Problem description: Would you copy every line of the listing below that includes the word "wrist"?

######

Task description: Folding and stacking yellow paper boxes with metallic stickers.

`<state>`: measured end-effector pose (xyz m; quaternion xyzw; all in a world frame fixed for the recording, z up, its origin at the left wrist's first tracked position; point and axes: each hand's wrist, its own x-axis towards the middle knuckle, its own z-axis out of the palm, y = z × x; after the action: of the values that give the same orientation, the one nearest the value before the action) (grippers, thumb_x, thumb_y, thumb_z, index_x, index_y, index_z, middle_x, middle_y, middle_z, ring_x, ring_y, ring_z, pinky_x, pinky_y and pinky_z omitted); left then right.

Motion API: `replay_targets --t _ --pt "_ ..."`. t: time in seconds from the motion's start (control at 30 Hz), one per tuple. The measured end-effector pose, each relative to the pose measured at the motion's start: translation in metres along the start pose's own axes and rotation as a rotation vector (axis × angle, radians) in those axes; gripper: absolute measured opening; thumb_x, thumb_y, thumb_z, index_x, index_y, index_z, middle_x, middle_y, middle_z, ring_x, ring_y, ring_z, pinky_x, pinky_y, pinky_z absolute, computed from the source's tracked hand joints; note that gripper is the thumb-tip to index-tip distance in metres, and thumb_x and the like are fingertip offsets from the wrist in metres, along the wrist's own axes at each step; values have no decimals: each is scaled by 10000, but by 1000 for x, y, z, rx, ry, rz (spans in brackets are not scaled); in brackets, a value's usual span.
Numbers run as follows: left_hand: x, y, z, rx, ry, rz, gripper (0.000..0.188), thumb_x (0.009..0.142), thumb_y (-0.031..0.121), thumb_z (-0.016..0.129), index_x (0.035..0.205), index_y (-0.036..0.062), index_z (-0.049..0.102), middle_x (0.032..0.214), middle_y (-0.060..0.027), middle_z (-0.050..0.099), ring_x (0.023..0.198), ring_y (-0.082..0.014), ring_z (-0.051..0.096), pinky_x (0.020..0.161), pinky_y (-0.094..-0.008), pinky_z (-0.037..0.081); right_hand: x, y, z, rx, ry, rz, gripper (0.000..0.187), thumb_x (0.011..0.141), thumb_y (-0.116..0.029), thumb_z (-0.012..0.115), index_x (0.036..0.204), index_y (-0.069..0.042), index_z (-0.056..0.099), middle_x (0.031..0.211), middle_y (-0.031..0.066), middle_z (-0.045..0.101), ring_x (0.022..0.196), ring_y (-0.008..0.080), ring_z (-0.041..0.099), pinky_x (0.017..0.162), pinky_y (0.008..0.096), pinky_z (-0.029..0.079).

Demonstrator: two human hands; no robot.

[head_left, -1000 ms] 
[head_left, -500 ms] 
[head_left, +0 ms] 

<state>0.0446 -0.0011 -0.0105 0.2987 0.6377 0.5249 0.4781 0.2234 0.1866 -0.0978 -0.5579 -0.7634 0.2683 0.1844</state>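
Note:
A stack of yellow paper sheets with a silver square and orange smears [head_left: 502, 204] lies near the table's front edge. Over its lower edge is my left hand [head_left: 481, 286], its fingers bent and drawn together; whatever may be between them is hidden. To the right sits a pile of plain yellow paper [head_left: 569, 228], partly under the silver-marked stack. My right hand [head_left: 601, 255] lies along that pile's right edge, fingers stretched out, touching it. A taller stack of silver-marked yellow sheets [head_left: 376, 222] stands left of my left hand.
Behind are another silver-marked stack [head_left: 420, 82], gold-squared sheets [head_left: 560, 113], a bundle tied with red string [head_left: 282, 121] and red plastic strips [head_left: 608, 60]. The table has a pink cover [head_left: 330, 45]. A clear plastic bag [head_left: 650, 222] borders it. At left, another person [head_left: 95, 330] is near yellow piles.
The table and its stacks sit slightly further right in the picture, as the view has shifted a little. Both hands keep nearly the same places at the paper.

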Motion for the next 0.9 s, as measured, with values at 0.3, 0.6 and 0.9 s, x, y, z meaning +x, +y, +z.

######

Result below:
`<state>`: measured end-effector pose (xyz m; quaternion xyzw; all in a world frame fixed for the recording, z up, its origin at the left wrist's first tracked position; point and axes: each hand's wrist, its own x-axis towards the middle knuckle, its own z-axis out of the palm, y = z × x; after the action: of the values that give the same orientation, the one nearest the value before the action) (grippers, thumb_x, thumb_y, thumb_z, index_x, index_y, index_z, middle_x, middle_y, middle_z, ring_x, ring_y, ring_z, pinky_x, pinky_y and pinky_z omitted); left then right.
Motion API: `replay_targets --t _ --pt "_ ..."`. t: time in seconds from the motion's start (control at 30 Hz), one per tuple. The measured end-effector pose, each relative to the pose measured at the motion's start: translation in metres along the start pose's own axes and rotation as a rotation vector (axis × angle, radians) in those axes; gripper: absolute measured opening; thumb_x, thumb_y, thumb_z, index_x, index_y, index_z, middle_x, middle_y, middle_z, ring_x, ring_y, ring_z, pinky_x, pinky_y, pinky_z absolute, computed from the source's tracked hand joints; note that gripper is the thumb-tip to index-tip distance in metres, and thumb_x and the like are fingertip offsets from the wrist in metres, along the wrist's own axes at each step; values have no decimals: each is scaled by 10000, but by 1000 for x, y, z, rx, ry, rz (spans in brackets are not scaled); in brackets, a value's usual span.

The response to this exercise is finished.